1612 – Parma
Nel XIII secolo, le abbazie fondate dai monaci cistercensi, in una lunga linea a sud del Po, dal milanese arrivando fino al bolognese, rivoluzionano l’agricoltura e sviluppano la produzione di un formaggio vaccino di grandi dimensioni, a lunga stagionatura e conservazione con una pasta contenente granellini. Per questo il formaggio è denominato grana o semplicemente forma, con la specifica spesso del luogo di produzione, e quindi formaggio lodigiano, piacentino, parmigiano. La bontà e la facile vendibilità di questi formaggi dà vita a un commercio che supera i luoghi di produzione e nel quale si distinguono i mercanti parmigiani, una città con una lunga tradizione mercantile, che le deriva anche dal trovarsi sulle vie Francigena e Allemanda permettendogli di esportare i formaggi in Spagna, nei paesi dell’Europa settentrionale come la Francia e le Fiandre e all’Italia centrale, soprattutto in Toscana e a Firenze. Anche per questo il formaggio grana commercializzato dai mercanti parmigiani, indipendentemente dal luogo di produzione, a Parigi è denominato Parmesan e a Firenze Giovanni Boccaccio chiama Parmigiano quello descritto nel paese di Bengodi. Giulio Landi (1498 – 1579) conte di Bardi, che nel 1542 scrive un’operina dal titolo La formaggiata di Sere Stentato re della virtute databile intorno al 1538, pubblicata per la prima volta a Piacenza, “per ser Grassino Formaggiaro“, nel 1542 e in seconda edizione, censurata, all’interno del secondo libro delle Lettere facete, et piacevoli di diversi grandi huomini, et chiari ingegni pubblicate da Francesco Turchi (Venezia, F. Coattino, 1575), annota che “a Roma dicesi formaggio parmeggiano e in Francia melanese, ma viene da Piacenza.“
Fa quindi notizia che Ranuccio I Farnese (1569 – 1622) Duca di Parma e Piacenza, il 7 agosto 1612 con un atto notarile ufficializzi la denominazione di “Parmigiano” soltanto per il formaggio prodotto e stagionato a Parma, per contrastare i mercanti lombardi che soprattutto all’estero vendono formaggio grana di qualunque origine chiamandolo parmigiano per dargli maggior valore. Un argomento che merita un approfondimento con il Duca e con il Tesoriere Generale dei Ducati di Parma e di Piacenza Bartolomeo Riva, che si dice abbia avuto un importante ruolo nella decisione.

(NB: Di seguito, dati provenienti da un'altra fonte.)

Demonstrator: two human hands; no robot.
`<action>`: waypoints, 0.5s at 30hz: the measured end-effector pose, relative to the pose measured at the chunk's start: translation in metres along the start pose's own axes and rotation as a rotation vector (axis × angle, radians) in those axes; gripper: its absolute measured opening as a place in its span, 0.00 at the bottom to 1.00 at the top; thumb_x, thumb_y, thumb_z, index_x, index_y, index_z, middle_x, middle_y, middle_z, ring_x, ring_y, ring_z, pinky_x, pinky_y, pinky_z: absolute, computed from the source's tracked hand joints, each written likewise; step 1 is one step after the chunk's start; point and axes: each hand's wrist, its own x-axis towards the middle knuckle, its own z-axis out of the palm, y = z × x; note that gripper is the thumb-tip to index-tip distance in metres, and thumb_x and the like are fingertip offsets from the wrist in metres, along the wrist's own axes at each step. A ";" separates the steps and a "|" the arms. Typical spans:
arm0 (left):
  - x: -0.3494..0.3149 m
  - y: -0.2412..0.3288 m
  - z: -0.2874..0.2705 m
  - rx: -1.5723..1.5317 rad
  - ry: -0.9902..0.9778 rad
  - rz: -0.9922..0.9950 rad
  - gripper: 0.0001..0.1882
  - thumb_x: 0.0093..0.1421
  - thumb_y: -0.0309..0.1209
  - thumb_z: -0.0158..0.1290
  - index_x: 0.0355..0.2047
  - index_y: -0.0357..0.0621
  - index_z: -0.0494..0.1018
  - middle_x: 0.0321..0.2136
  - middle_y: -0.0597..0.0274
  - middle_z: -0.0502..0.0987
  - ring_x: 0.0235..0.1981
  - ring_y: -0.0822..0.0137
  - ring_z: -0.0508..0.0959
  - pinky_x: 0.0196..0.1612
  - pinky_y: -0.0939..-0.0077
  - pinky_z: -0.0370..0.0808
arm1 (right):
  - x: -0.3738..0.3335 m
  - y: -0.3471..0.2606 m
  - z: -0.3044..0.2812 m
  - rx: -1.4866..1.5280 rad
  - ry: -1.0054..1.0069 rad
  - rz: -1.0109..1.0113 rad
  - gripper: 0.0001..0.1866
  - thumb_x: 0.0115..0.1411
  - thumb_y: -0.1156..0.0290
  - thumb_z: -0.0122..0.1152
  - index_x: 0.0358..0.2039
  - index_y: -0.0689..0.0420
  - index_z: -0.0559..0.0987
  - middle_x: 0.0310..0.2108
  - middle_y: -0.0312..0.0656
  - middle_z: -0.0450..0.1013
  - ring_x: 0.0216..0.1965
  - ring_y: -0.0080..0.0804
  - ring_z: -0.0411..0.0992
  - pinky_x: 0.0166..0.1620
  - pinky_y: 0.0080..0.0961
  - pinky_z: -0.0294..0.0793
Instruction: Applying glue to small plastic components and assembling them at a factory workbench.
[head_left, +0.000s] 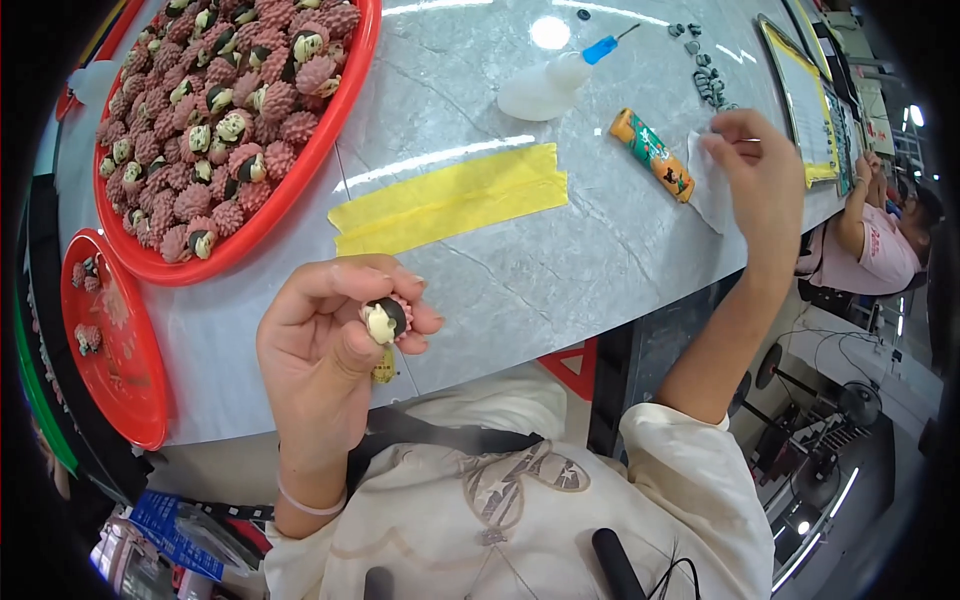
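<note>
Between the thumb and fingers of my left hand (335, 335) is a small figurine (386, 321) with a cream face, a black band and a pink, knobbly back. It is held above the near edge of the table (480, 290). My right hand (757, 170) reaches over the right side of the table, its fingers curled together; whatever they pinch, if anything, is hidden. Just beyond it lies a row of small dark curled pieces (706, 80). Beside that hand are a white paper strip (708, 190) and an orange and green tube (652, 155).
A large red tray (345, 120) heaped with similar pink figurines stands at the left. Below it, a smaller red tray (135, 370) holds a few. Yellow tape (450, 200) sticks to the table. A white squeeze bottle (545, 90) with a blue needle tip lies farther back. Another person (870, 235) sits at far right.
</note>
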 end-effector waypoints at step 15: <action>0.000 -0.001 -0.004 -0.092 -0.036 0.017 0.18 0.49 0.33 0.51 0.35 0.32 0.64 0.33 0.48 0.69 0.30 0.63 0.73 0.31 0.78 0.72 | -0.039 -0.045 0.008 1.393 -0.457 -0.012 0.13 0.50 0.71 0.53 0.34 0.66 0.70 0.30 0.47 0.69 0.20 0.20 0.64 0.21 0.11 0.62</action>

Mio Duca e Signore, sono venuto rispettosamente a interrogarla sulla decisione che lei ha preso di un rogito del notaio camerale di Parma Giacomo Muratori, nel quale si sancisce di attribuire la denominazione di origine “di Parma” al formaggio prodotto nelle cascine del Cornocchio, di Fontevivo, di Madregolo, di Noceto e di simili luoghi circonvicini alla medesima città di Parma”.

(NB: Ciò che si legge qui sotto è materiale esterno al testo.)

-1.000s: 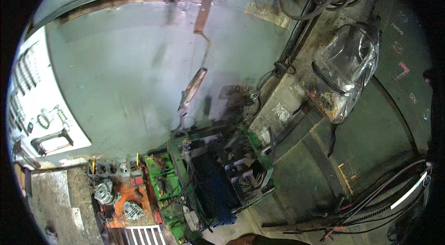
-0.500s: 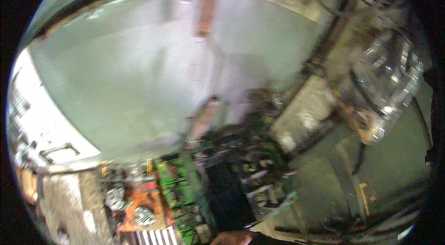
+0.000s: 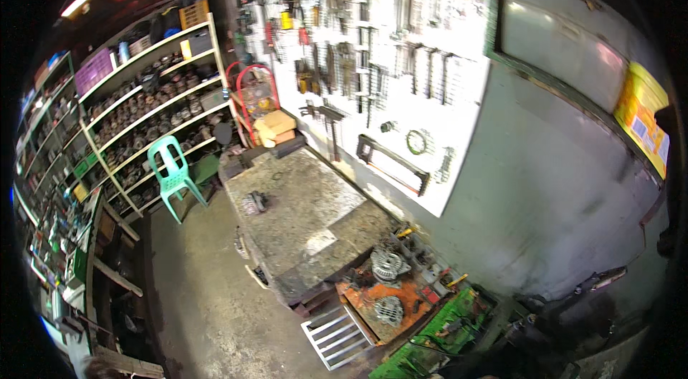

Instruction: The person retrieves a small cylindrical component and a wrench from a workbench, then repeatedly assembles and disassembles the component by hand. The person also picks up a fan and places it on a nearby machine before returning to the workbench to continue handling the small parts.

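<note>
Two finned silver housings (image 3: 388, 312): resting on one orange board (image 3: 410, 293)
Both hands: lying outside the frame; cannot say whether grasping or released
One slatted white rack (image 3: 337, 337): showing just beside the board
One green chair (image 3: 173, 177): standing left of the worktop (image 3: 308, 185)

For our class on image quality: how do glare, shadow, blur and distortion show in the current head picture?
Head view: glare bleaches the tool board and the lamp; the lower right sinks into murk; the small part on the bench looks smeared; the fisheye curves straight edges near the rim and leaves the corners black.
</note>
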Demonstrator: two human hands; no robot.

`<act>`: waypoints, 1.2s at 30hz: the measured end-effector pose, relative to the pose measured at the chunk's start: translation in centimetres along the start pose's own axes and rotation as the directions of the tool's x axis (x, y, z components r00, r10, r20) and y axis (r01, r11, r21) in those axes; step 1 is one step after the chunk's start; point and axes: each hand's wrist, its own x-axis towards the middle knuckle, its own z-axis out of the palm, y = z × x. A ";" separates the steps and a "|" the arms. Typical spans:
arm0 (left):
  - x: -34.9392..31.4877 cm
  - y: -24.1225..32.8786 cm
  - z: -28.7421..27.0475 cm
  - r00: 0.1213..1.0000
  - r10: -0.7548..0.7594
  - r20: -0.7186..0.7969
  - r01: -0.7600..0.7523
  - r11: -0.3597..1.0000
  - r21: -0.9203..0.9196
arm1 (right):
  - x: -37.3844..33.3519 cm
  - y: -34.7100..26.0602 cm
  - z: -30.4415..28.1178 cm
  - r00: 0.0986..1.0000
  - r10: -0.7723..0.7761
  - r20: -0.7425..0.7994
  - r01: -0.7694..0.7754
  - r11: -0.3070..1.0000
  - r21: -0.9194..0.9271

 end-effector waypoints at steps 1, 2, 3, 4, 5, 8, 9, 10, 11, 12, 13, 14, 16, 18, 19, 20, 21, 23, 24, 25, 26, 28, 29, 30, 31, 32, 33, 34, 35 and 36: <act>-0.3 -1.2 -0.1 0.990 -0.044 0.132 0.034 0.997 0.075 | 1.7 0.0 0.9 0.996 -0.053 -0.074 0.058 0.996 0.070; -0.8 -2.9 0.4 0.949 -0.074 0.307 0.031 0.989 0.141 | 3.5 -0.1 2.3 0.983 -0.112 -0.148 0.132 0.982 0.134; -1.7 -4.9 2.0 0.853 -0.040 0.520 -0.025 0.993 0.117 | 5.6 0.0 3.7 0.961 -0.169 -0.220 0.212 0.959 0.186; -2.9 -7.1 3.7 0.710 -0.003 0.704 -0.065 0.995 0.070 | 7.9 -0.1 5.4 0.933 -0.220 -0.285 0.290 0.928 0.233; -4.2 -9.6 4.9 0.521 -0.107 0.847 0.282 0.958 -0.053 | 10.2 -0.3 7.0 0.913 -0.257 -0.317 0.345 0.902 0.262; -3.9 -17.3 5.4 0.237 -0.139 0.961 0.493 0.870 0.005 | 18.1 -1.1 12.0 0.905 -0.314 -0.287 0.390 0.883 0.263; -2.5 -20.0 5.8 0.274 -0.077 0.959 0.489 0.869 -0.070 | 21.0 -1.0 13.4 0.925 -0.338 -0.175 0.366 0.916 0.164; -1.6 -22.0 6.0 0.332 -0.055 0.942 0.495 0.860 -0.124 | 23.5 -1.1 15.2 0.975 -0.164 -0.150 0.172 0.984 0.043; -0.2 -23.7 6.1 0.444 -0.069 0.893 0.389 0.913 -0.124 | 26.5 -0.1 17.3 0.995 0.014 -0.102 -0.019 0.999 -0.046; 2.1 -25.3 5.9 0.297 -0.387 0.873 0.533 0.826 0.184 | 29.7 1.7 19.8 0.983 0.180 -0.033 -0.183 0.974 -0.137; 2.9 -26.1 6.1 0.456 -0.344 0.821 0.730 0.672 -0.124 | 32.6 4.1 22.7 0.950 0.311 0.018 -0.301 0.933 -0.196; 4.8 -26.8 7.0 0.433 -0.269 0.860 0.888 0.291 -0.357 | 35.1 6.4 25.3 0.903 0.426 0.063 -0.391 0.873 -0.291; 7.9 -27.6 7.3 0.465 -0.203 0.862 0.825 -0.255 -0.505 | 38.2 10.3 29.0 0.739 0.658 0.145 -0.498 0.678 -0.540; 11.4 -28.1 7.8 0.540 -0.049 0.841 0.762 -0.396 -0.512 | 39.8 14.8 31.3 0.654 0.726 0.213 -0.475 0.613 -0.631; 13.0 -28.1 7.5 0.545 -0.085 0.834 0.749 -0.398 -0.529 | 40.5 17.1 32.4 0.625 0.744 0.237 -0.540 0.631 -0.557; 14.4 -28.0 7.5 0.555 -0.105 0.825 0.733 -0.407 -0.545 | 41.1 19.2 32.9 0.660 0.694 0.288 -0.469 0.679 -0.564; 15.6 -27.9 7.5 0.573 -0.113 0.812 0.711 -0.424 -0.560 | 41.9 21.2 33.2 0.611 0.729 0.309 -0.502 0.658 -0.562; 17.4 -27.6 7.6 0.569 -0.166 0.806 0.705 -0.407 -0.581 | 44.4 24.3 33.4 0.540 0.772 0.335 -0.536 0.623 -0.570; 18.3 -27.8 7.7 0.558 -0.199 0.806 0.700 -0.409 -0.586 | 46.0 25.5 34.0 0.521 0.783 0.339 -0.537 0.610 -0.583; 19.3 -28.0 7.9 0.578 -0.222 0.785 0.702 -0.355 -0.617 | 47.9 26.4 34.8 0.500 0.794 0.346 -0.536 0.597 -0.597; 20.2 -28.3 8.3 0.619 -0.217 0.755 0.685 -0.321 -0.654 | 50.1 27.1 35.8 0.577 0.710 0.405 -0.404 0.678 -0.613; 22.2 -28.7 9.5 0.644 -0.275 0.714 0.662 -0.267 -0.700 | 55.3 27.4 38.0 0.680 0.512 0.525 -0.122 0.785 -0.607; 23.4 -29.0 10.2 0.683 -0.272 0.678 0.647 -0.205 -0.734 | 58.1 27.2 39.2 0.651 0.584 0.486 -0.208 0.752 -0.625; 24.3 -28.8 10.9 0.713 -0.281 0.643 0.620 -0.176 -0.764 | 61.2 27.1 40.4 0.636 0.582 0.506 -0.140 0.733 -0.666; 25.5 -28.7 11.5 0.725 -0.310 0.615 0.600 -0.153 -0.785 | 64.2 26.9 41.8 0.620 0.584 0.523 -0.073 0.707 -0.703; 26.7 -28.6 12.1 0.718 -0.357 0.598 0.593 -0.136 -0.793 | 66.9 26.7 43.1 0.602 0.600 0.527 -0.013 0.667 -0.745; 27.7 -28.5 12.5 0.746 -0.340 0.572 0.569 -0.120 -0.814 | 69.4 26.6 44.3 0.592 0.606 0.531 0.009 0.654 -0.756; 28.7 -28.6 12.9 0.764 -0.340 0.549 0.548 -0.109 -0.829 | 72.1 26.7 45.4 0.582 0.562 0.588 0.036 0.704 -0.709; 29.5 -28.8 13.3 0.785 -0.334 0.522 0.517 -0.112 -0.849 | 74.5 26.9 46.5 0.563 0.526 0.638 0.063 0.742 -0.667; 30.2 -29.1 13.8 0.788 -0.346 0.510 0.508 -0.105 -0.855 | 76.4 27.1 47.4 0.543 0.484 0.686 0.088 0.780 -0.620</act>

Non ho alcuna difficoltà a rispondere alle sue domande sulla decisione che ho preso per salvaguardare la qualità e la tipicità di un nostro inimitabile formaggio, di fronte a copiature, imitazioni e frodi commerciali soprattutto dei milanesi. Però la mia mente è presentemente occupata al progetto di un teatro che deve superare il Teatro Olimpico di Vicenza di Andrea Palladio (1508 – 1580) e il Teatro all’Antica di Sabbioneta di Vincenzo Scamozzi (1548 – 1616), e altre domande potrà rivolgerle anche a Bartolomeo Riva, Tesoriere Generale dei miei Ducati. Da tempo ho maturato una concezione protezionistica delle produzioni locali in un’ideologia espressa anche nel capitolo XIX de Il Mondo Nuovo di Tommaso Stigliani (1573 – ante 1659) e nelle poesie di Guidobaldo Benamati (1595 – 1653) che nei passati anni sono stati qui a Parma alla mia Corte. In questo quadro ho avviato una politica di controllo del commercio dei grani ponendo al centro della produzione le fattorie camerali in un’economia basata sulla coltivazione di cereali e legumi, sulla fabbrica del sale di Salsomaggiore, sulla produzione di oggetti di lusso delle industrie della seta e della maiolica, e sulla protezione del più importante prodotto delle sue vaccherie, il formaggio Parmigiano, per il quale ho fatto emettere l’atto atto notarile al quale lei accenna.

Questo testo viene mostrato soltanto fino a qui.